* _Task directions_: Return the whole listing, keeping every character the same.

* _Data provided_:
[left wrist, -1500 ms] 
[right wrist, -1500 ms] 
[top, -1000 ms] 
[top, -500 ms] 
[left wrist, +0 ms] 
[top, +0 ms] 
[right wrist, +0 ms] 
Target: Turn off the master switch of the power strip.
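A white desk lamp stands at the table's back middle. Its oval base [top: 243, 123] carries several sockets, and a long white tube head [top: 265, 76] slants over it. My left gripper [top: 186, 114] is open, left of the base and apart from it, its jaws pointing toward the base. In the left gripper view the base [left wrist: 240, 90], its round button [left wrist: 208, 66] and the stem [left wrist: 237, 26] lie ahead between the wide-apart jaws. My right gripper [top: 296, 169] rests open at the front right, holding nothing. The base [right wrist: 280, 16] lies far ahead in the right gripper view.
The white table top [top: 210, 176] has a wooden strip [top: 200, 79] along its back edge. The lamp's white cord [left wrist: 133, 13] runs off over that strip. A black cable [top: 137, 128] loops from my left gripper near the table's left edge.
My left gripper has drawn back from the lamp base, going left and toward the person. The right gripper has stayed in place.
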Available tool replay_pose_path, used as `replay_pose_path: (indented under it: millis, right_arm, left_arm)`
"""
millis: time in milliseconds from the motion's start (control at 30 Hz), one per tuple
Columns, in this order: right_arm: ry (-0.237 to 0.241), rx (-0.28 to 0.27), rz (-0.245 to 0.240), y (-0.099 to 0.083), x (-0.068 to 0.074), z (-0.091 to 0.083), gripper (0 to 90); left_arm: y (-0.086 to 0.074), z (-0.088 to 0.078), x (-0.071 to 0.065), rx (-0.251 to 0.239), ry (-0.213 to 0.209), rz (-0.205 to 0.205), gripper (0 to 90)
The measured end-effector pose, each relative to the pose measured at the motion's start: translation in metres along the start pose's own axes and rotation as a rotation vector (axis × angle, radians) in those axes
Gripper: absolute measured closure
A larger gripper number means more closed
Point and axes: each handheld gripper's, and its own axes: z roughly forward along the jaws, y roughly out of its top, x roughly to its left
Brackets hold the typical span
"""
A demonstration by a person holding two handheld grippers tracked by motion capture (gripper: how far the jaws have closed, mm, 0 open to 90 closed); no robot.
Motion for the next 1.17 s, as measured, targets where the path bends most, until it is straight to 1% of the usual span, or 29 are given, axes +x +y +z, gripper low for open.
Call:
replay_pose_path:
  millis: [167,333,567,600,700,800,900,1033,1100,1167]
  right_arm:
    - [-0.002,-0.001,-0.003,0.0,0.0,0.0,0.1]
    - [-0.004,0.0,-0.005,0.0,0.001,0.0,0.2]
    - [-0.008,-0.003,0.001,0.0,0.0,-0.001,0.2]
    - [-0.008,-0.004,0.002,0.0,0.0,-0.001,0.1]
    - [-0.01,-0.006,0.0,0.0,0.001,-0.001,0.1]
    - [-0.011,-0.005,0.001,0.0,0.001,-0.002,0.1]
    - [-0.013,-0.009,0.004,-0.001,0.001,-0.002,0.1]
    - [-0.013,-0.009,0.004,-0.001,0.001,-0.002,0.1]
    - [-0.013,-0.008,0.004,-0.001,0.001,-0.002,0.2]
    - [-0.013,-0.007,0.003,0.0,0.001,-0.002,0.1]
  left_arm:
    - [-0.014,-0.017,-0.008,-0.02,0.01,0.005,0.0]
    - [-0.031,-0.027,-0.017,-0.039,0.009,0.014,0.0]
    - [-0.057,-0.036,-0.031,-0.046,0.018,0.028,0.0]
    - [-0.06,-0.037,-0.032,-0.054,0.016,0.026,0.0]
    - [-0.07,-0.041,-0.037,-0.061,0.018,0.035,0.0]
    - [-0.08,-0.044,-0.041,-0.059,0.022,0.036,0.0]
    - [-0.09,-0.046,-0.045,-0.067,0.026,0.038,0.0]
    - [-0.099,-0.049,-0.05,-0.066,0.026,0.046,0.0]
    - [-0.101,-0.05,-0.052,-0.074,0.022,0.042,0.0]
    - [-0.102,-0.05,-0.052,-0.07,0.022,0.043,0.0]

* _Response area_:
[left wrist, -1500 ms] 
[right wrist, -1500 ms] 
[top, -1000 ms] 
[top, -500 ms] 
[left wrist, +0 ms] 
[top, +0 ms] 
[right wrist, +0 ms] 
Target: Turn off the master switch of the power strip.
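A white desk lamp stands at the table's back middle. Its oval base [top: 243, 123] carries several sockets, and a long white tube head [top: 265, 76] slants over it. My left gripper [top: 186, 114] is open, left of the base and apart from it, its jaws pointing toward the base. In the left gripper view the base [left wrist: 240, 90], its round button [left wrist: 208, 66] and the stem [left wrist: 237, 26] lie ahead between the wide-apart jaws. My right gripper [top: 296, 169] rests open at the front right, holding nothing. The base [right wrist: 280, 16] lies far ahead in the right gripper view.
The white table top [top: 210, 176] has a wooden strip [top: 200, 79] along its back edge. The lamp's white cord [left wrist: 133, 13] runs off over that strip. A black cable [top: 137, 128] loops from my left gripper near the table's left edge.
My left gripper has drawn back from the lamp base, going left and toward the person. The right gripper has stayed in place.
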Available tool replay_pose_path, used as `replay_pose_path: (indented under it: millis, right_arm, left_arm)`
"""
millis: time in milliseconds from the motion's start (control at 30 Hz), one per tuple
Columns, in this order: right_arm: ry (-0.237 to 0.241), rx (-0.28 to 0.27), rz (-0.245 to 0.240), y (-0.099 to 0.083), x (-0.068 to 0.074), z (-0.091 to 0.083), gripper (0 to 90); left_arm: y (-0.086 to 0.074), z (-0.088 to 0.078), x (-0.071 to 0.065), rx (-0.251 to 0.239), ry (-0.213 to 0.209), rz (-0.205 to 0.205), gripper (0 to 90)
The measured end-effector pose, each relative to the pose measured at the motion's start: translation in metres along the start pose's own axes and rotation as a rotation vector (axis × angle, radians) in those axes
Gripper: absolute measured closure
A larger gripper number means more closed
Point and axes: each handheld gripper's, and its own axes: z roughly forward along the jaws, y roughly out of its top, x roughly to its left
Brackets hold the typical span
"""
A demonstration by a person holding two handheld grippers tracked by motion capture (gripper: how far the jaws have closed, mm, 0 open to 90 closed); no robot.
Motion for the next 1.17 s, as measured, targets where the path bends most, until it is straight to 1% of the usual span, or 29 are given, axes +x +y +z, gripper low for open.
Call:
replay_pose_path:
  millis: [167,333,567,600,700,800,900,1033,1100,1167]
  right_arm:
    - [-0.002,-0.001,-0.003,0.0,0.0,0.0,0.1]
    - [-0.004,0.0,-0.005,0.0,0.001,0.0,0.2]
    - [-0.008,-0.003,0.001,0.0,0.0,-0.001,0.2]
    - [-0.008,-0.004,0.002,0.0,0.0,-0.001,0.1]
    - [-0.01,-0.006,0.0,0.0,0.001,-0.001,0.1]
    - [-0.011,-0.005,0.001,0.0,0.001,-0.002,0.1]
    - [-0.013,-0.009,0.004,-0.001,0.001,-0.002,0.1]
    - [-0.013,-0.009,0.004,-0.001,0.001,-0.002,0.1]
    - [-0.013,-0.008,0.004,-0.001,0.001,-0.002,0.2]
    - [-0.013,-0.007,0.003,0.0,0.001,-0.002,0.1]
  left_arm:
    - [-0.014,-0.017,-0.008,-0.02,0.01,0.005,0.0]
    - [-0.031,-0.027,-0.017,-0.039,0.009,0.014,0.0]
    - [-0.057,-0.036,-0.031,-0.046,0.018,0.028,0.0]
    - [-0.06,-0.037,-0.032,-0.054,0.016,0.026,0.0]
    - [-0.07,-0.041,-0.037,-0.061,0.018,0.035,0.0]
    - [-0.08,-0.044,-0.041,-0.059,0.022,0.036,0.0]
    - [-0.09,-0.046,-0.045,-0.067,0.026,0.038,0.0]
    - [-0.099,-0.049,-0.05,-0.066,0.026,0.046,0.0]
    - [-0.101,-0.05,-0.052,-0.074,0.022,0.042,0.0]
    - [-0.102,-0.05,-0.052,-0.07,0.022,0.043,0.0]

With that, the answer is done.